* Information provided:
┄┄┄┄┄┄

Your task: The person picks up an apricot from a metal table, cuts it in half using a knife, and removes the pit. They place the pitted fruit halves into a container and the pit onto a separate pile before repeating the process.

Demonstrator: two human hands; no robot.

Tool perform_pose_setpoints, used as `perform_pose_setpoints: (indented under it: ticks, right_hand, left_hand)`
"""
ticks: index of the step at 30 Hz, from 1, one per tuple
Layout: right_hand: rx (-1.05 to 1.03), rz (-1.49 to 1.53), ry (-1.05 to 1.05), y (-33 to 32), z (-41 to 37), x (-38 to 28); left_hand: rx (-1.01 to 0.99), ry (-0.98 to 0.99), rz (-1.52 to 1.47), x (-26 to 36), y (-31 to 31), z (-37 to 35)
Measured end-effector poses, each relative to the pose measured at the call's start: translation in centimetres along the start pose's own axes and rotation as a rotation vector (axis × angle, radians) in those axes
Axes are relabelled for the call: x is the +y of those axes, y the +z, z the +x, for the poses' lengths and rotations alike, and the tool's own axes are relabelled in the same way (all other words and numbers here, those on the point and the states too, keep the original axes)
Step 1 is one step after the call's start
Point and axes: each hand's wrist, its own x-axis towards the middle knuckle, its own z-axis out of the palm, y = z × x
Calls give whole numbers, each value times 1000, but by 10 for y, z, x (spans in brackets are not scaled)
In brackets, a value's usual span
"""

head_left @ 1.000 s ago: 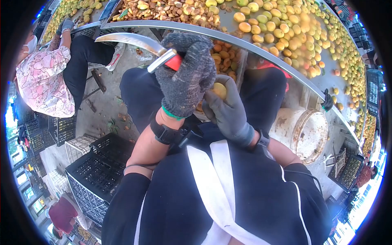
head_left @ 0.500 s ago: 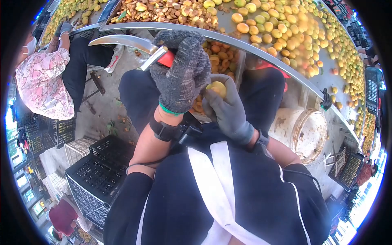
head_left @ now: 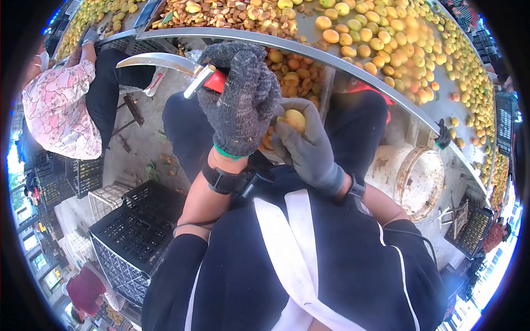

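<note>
My left hand [head_left: 240, 96], in a dark knit glove with a green cuff, is closed around the red handle of a curved knife [head_left: 160, 60]. The blade points left, away from the fruit. Beside it, my right hand [head_left: 312, 146] in a grey glove pinches a yellow apricot [head_left: 294, 119] between thumb and fingers. The two hands are close together, and the left glove partly hides the right fingertips. Below them, between my knees, lie orange apricot pieces [head_left: 298, 77], partly covered by my hands.
A metal-edged table [head_left: 353, 70] curves in front, bearing whole apricots [head_left: 386, 38] and a heap of brownish cut pieces [head_left: 221, 19]. A white bucket [head_left: 425, 182] lies to the right. Black crates [head_left: 132, 226] stand at left, near a person in a pink patterned top [head_left: 61, 110].
My left hand and the knife have shifted slightly left. My right hand keeps the apricot in nearly the same place, with a little more of it showing.
</note>
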Motion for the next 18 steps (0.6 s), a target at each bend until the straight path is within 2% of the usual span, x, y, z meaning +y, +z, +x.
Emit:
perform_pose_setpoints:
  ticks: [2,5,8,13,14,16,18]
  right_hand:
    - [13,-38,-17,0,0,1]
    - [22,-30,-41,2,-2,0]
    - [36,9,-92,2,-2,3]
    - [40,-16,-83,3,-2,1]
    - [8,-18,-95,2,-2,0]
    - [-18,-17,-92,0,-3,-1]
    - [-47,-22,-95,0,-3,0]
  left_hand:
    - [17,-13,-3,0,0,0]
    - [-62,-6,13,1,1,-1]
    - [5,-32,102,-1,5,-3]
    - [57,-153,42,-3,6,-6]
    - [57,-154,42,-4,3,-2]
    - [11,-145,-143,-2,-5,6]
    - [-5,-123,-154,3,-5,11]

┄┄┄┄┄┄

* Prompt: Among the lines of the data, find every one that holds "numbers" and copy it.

* Task output:
Axes are relabelled for the call: x is the +y of those axes, y the +z, z the +x, for the poses' lengths and rotations alike, and the tool's own axes are relabelled in the same way (all other words and numbers here, those on the point and the states too, keep the original axes)
Calls give whole numbers, each value times 1000, but by 10 for y, z, x (spans in brackets are not scaled)

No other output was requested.